The Direct Project announced yesterday the next step in their evolution towards creating a simple, scalable way of securely transporting health data from where it is to where it is needed. This is the next incarnation of what was previously named the NHIN Direct, which addressed the smaller-scale (yet very commonplace) needs of getting health data securely from one place to another.
As the Office of the National Coordinator for Health IT (ONC) has spurred the development of a nationwide infrastructure that will eventually allow health data to follow patients wherever they go – across institutions, practices, and geographies – the efforts have diverged into two simultaneous efforts: (1) the Nationwide Health Information Network (NHIN), which has focused on the more complex issues facing institutional data exchange, and sees itself as a network of regional HIEs, and (2) the NHIN Direct (now called the Direct Project), which has addressed smaller-scale data-exchange issues and has been sometimes referred to as the “health Internet.”
The Direct Project is a laudable effort, and has included many different stakeholders, including vendors, e-health collaboratives (many of which are emerging as Health Information Exchanges, or HIEs), and others. According to the newly released overview document, “the Direct Project specifies a simple, secure, scalable, standards-based way for participants to send authenticated, encrypted health information directly to known, trusted recipients over the Internet.”
These efforts are the next step in the evolution of electronic health interoperability. But how does this fit into the current picture? Is it really something that can or will be adopted by physicians everywhere?
One of the assumptions made in all these efforts is that a Sender of health data and the Receiver of that data are using electronic systems that are different from each other, and don’t really talk to each other. In fact, the Receiver may not have an Electronic Health Record (EHR) at all, and may use mainly faxes and maybe (hopefully secure) email to receive information. Given that this is a very common scenario, we should look at it a little more closely.
Health data exchange involves 3 main elements: (1) you need a transport method, (2) you need a standard message structure, and (3) you need to use standard vocabulary in that message. The Direct Project’s efforts focus currently on the first part: developing a transport method that is secure yet easily usable. The second element (standard message structure), which include standard message types like HL7, CCRs, and CCDs, are important if the data is to go automatically between different electronic systems that can create/consume them – in the “real life” of current practicing physicians, the “standard message structure” is still human-readable text, often as a faxed document. And the third element (standard vocabulary) piggy-backs onto the second one (standard message structure) – even laboratories, for example, that export lab results via a “standardized” HL7 document may not use a standardized vocabulary (a system for identifying a given lab test, like blood sugar, for example), which makes interpreting the “standard message” more challenging still.

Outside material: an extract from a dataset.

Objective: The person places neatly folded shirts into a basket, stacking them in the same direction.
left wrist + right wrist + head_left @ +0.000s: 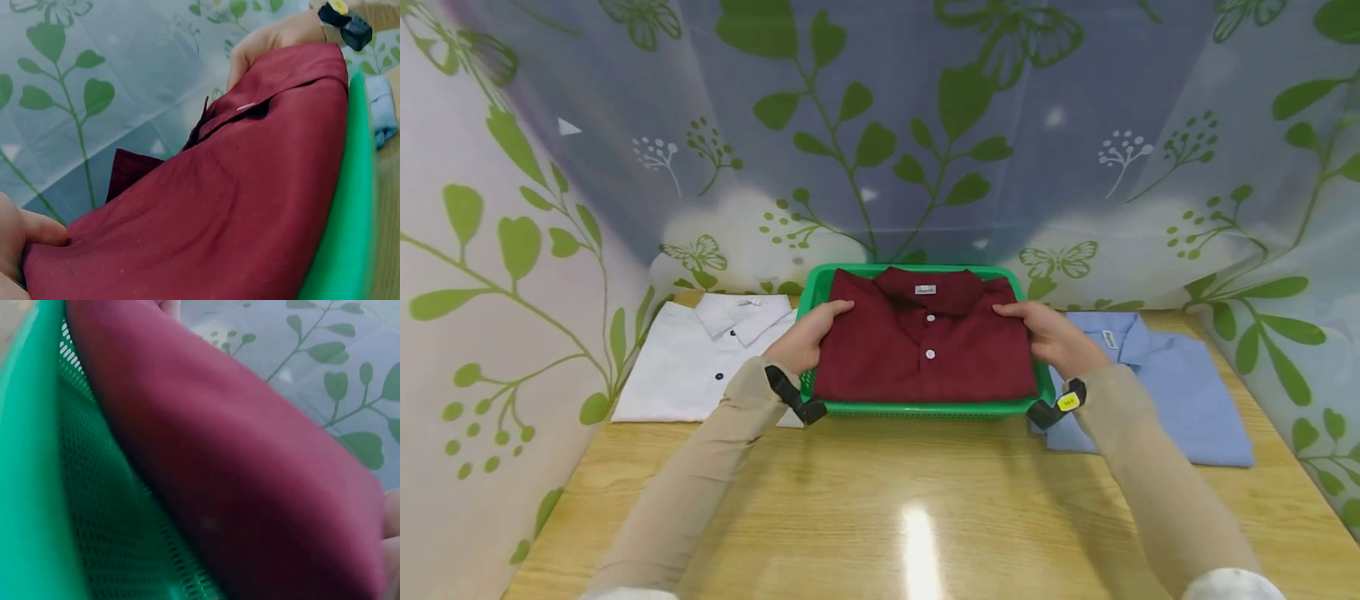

Let’s say that the Direct Project is able to define a safe way to get health data from a Sender’s EHR to a Receiver’s office (who doesn’t use an EHR) via secure email. The presumption here is that the message content is human-readable (not an HL7 or CCD), and that the Receiver is able to receive secure email. One still needs a way to make sure that the Receiver’s email address is valid and that some prior form of authentication has happened – the Sender would thus need to authenticate each and every Receiver in such a scenario. This can be sufficiently onerous to create a roadblock to widespread adoption.
Hopefully, the efforts to create a national healthcare Provider Directory will alleviate much of this “look up and authenticate” roadblock. Use of such a Directory will help both the NHIN and also the Direct Project activities. This, however, is still in the formative stages, and it is uncertain when such a service will be available to rank-and-file physicians.
How does this all relate to web-based EHRs like Practice Fusion? A true web-based EHR links all participating users by definition, so that the presumption that each user has a locally-installed silo that is not connected to anyone else is no longer valid. Robust data exchange between Practice Fusion users is an important feature that is currently in the development lab – but the technical issues of sharing data between practices is not a stumbling block. And data sharing between clinicians using the Practice Fusion EHR and enrolled patients using the linked Patient Fusion PHR is already in place – though it is admittedly a product in-evolution with the full power of such a connection yet to be fully developed.
So, does a web-based EHR, which in essence already has an internal “HIE” for its own 50,000+ users and 5,000,000+ patients, need the Direct Project at all? Actually, yes. Although it is relatively easy to exchange data within the Practice Fusion community (and – since it is free and can be signed up on-demand right away – any potential Receiver of information can get an account and receive the shared information without any further setup needed), there will always be the need to exchange data with outside systems.
Hospitals, laboratories, and other medical practices already invested in their own EHR will need a way to send information to Practice Fusion, as well as a way of receiving information out of the system. However, given that a web service is a single point of connection for all the 50,000+ users, the external connection and authentication only need occur once. We have seen this with each lab we have engaged – a single setup (from a technical standpoint) allows access to all users for that lab.
But, regardless of the significant simplification of the connectivity question resulting from a centralized web service, outside connections will still be needed, and will still need to be standards-based. The work of the Direct Project is an important piece of building that base of standards. Its work contributes to the rising tide that lifts all boats, and is welcomed.